## TASK GOAL
Using the listing below, set down each line from the line containing "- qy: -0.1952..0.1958" through the line containing "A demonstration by", both ends included, exactly and with nothing added.

## RECORDED DATA
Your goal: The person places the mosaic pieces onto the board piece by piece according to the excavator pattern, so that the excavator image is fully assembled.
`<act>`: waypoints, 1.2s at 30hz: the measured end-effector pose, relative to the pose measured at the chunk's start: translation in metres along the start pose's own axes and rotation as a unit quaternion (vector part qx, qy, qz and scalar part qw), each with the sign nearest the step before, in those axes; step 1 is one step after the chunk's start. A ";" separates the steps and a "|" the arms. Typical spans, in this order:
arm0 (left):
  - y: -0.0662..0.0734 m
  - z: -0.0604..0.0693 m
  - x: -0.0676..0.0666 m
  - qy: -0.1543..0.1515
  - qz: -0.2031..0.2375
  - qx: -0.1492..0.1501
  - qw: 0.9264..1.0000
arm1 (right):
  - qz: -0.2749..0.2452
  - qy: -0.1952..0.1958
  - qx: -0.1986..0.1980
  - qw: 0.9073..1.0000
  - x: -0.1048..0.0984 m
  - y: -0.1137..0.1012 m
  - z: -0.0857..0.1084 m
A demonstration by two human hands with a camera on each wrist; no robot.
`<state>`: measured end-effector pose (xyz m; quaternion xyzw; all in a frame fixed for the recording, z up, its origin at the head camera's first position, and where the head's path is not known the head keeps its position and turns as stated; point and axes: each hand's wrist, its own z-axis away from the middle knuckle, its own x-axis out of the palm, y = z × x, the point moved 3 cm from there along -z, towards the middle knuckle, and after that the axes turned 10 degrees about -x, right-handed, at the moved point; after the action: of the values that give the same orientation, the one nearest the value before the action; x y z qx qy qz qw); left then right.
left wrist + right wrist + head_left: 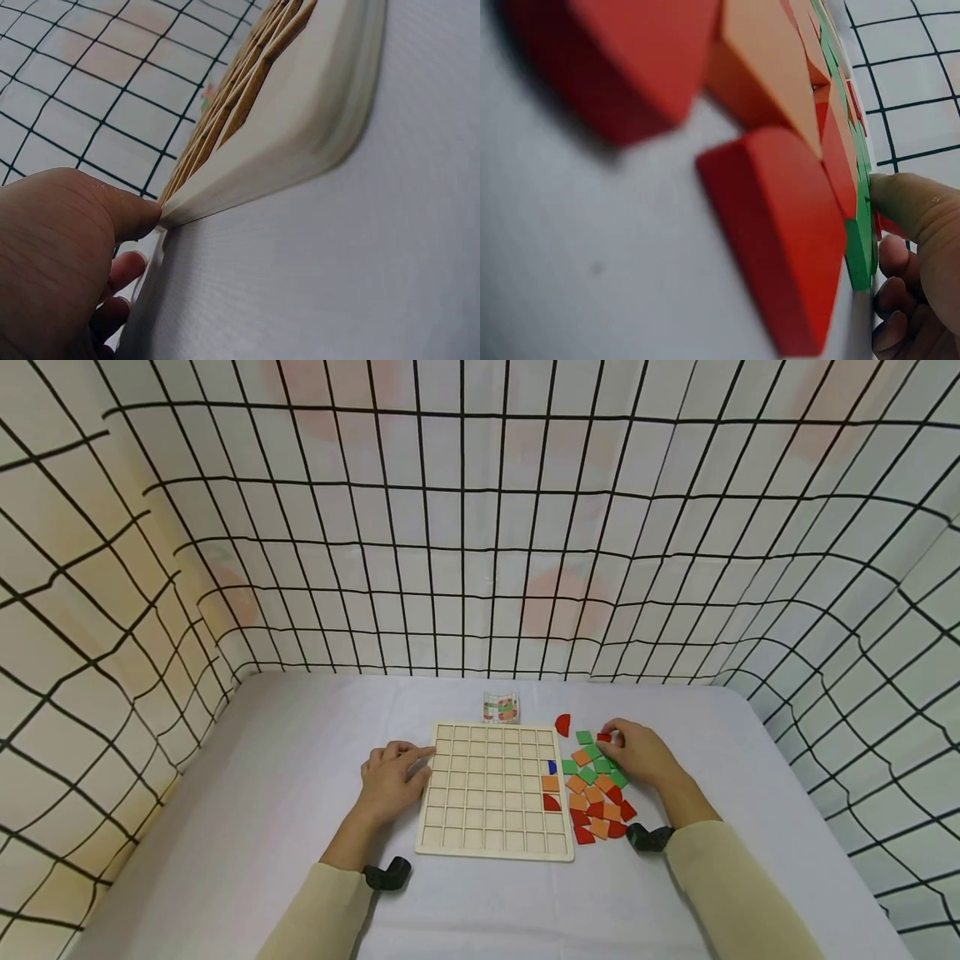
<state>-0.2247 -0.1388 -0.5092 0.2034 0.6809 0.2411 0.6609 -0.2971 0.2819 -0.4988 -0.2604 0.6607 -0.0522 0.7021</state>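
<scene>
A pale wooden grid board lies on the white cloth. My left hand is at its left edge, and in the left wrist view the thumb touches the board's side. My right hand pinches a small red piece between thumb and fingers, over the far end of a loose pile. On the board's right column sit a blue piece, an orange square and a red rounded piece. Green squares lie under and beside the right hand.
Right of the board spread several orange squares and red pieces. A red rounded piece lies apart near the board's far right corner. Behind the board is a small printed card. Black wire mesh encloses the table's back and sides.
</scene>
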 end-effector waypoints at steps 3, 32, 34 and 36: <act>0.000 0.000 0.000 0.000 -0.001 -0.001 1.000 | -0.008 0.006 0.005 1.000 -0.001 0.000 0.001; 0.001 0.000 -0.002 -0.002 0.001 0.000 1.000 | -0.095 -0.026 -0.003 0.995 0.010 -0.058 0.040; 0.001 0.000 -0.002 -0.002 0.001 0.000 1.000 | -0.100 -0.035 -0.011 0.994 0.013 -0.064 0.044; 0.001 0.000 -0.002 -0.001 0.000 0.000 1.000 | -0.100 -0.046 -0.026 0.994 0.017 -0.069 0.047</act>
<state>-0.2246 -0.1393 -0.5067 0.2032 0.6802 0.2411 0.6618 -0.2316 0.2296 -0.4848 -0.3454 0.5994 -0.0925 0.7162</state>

## SOLVED EXERCISE
  - qy: -0.1952..0.1958
  - qx: -0.1986..0.1980
  - qw: 0.9073..1.0000
  - x: -0.1048..0.0984 m
  - y: -0.1137..0.1012 m
  - z: -0.0857..0.1084 m
A demonstration by two human hands with a camera on each wrist; no robot.

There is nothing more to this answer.